§ **What the task asks**
Only these lines of the data below are wanted: the one with "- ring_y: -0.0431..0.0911", the one with "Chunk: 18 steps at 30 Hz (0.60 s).", and any lines between them, each repeated exactly.
----
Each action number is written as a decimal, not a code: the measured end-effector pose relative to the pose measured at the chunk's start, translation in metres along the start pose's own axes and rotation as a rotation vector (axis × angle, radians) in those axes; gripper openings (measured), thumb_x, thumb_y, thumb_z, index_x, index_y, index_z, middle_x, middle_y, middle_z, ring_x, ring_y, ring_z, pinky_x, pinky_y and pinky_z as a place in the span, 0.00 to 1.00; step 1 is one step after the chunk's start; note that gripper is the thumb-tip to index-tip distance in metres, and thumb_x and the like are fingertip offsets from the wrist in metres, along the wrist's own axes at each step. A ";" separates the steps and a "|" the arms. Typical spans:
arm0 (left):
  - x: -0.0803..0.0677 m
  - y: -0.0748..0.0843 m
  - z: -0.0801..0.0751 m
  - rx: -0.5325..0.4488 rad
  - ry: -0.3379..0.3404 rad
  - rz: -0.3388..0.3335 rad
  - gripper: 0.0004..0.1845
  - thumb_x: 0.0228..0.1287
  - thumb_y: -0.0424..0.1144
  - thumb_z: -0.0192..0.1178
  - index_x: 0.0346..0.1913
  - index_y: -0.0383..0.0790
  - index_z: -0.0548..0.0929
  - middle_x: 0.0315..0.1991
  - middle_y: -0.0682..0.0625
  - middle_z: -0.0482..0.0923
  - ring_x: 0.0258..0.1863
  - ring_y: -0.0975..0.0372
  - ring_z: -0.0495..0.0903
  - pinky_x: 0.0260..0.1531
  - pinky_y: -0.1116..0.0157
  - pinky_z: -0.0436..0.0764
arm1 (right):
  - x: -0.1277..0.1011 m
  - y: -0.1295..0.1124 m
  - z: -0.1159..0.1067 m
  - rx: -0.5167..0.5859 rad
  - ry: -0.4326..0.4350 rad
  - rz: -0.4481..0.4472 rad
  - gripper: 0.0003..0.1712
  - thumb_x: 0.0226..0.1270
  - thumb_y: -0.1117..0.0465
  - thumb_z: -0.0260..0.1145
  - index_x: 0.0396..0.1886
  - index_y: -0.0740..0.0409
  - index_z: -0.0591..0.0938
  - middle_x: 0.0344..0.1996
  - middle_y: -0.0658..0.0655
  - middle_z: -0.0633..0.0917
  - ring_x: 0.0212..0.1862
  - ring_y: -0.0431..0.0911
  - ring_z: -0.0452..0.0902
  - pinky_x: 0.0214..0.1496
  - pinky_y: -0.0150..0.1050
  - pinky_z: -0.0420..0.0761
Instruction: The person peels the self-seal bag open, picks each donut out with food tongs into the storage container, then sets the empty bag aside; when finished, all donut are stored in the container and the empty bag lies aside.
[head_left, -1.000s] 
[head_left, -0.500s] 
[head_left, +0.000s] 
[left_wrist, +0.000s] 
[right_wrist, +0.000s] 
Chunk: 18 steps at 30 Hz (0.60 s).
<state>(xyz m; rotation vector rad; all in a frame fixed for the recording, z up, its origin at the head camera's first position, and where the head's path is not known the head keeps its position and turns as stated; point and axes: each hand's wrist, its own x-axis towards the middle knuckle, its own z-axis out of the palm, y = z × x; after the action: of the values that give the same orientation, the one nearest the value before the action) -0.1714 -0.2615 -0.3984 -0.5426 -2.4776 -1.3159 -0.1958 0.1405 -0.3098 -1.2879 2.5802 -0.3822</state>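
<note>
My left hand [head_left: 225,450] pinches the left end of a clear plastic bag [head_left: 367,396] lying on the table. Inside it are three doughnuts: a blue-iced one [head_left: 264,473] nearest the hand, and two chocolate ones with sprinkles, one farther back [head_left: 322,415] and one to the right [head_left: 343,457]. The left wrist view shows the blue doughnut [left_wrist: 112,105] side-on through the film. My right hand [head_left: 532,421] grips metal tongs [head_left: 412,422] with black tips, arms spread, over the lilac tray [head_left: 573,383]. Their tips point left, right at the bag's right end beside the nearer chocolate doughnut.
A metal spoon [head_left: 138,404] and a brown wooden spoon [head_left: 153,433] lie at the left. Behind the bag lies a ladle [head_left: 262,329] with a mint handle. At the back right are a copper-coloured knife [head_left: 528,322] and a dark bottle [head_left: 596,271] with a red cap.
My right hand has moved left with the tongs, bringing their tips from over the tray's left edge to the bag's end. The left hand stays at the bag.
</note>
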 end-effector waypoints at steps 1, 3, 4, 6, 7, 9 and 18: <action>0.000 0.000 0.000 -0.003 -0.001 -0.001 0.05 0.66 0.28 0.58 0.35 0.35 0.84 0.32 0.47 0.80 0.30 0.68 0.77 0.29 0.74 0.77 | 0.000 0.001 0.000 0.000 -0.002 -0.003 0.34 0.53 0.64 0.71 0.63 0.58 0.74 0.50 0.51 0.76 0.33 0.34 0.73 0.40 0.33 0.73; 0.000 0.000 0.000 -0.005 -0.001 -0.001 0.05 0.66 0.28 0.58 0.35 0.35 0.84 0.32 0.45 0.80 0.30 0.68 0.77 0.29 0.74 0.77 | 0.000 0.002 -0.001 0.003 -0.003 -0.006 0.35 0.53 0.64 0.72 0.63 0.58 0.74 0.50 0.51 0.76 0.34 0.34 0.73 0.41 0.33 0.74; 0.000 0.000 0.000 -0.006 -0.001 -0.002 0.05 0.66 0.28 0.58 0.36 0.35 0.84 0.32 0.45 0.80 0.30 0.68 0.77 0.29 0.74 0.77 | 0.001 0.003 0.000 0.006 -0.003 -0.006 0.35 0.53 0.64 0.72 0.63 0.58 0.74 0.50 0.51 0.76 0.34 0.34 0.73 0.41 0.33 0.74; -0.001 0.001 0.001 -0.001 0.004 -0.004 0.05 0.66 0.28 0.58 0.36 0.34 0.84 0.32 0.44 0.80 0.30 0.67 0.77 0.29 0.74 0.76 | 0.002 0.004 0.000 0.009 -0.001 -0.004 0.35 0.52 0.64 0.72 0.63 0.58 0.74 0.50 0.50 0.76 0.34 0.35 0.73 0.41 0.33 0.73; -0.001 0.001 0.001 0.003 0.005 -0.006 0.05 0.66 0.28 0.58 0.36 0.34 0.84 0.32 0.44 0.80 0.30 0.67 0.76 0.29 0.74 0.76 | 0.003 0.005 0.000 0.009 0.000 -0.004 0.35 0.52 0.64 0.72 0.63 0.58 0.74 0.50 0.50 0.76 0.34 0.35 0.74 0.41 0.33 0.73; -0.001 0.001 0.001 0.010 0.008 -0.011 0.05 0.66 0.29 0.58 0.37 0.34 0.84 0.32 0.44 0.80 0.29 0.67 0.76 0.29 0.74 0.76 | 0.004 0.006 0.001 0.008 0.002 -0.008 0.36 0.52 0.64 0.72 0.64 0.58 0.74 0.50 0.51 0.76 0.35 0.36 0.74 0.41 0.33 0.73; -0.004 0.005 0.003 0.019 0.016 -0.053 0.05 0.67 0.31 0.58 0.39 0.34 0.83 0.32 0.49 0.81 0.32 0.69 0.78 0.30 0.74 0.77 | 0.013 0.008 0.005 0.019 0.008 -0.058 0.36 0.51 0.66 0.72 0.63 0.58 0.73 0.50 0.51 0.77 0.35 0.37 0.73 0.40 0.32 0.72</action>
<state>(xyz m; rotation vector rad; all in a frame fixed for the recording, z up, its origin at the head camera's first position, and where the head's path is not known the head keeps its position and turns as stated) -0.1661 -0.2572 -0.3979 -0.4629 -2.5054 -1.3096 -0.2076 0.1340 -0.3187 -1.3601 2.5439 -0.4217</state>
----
§ **Response to the exercise**
  - ring_y: -0.0431..0.0911
  - ring_z: -0.0452..0.0902
  - pinky_x: 0.0214..0.1496
  - pinky_y: -0.0150..0.1050
  - pinky_z: -0.0420..0.0761
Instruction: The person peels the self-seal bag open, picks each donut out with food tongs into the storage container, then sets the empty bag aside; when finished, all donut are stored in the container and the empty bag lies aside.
[head_left, -1.000s] 
[head_left, -0.500s] 
[head_left, +0.000s] 
[left_wrist, +0.000s] 
[right_wrist, +0.000s] 
Chunk: 18 steps at 30 Hz (0.60 s).

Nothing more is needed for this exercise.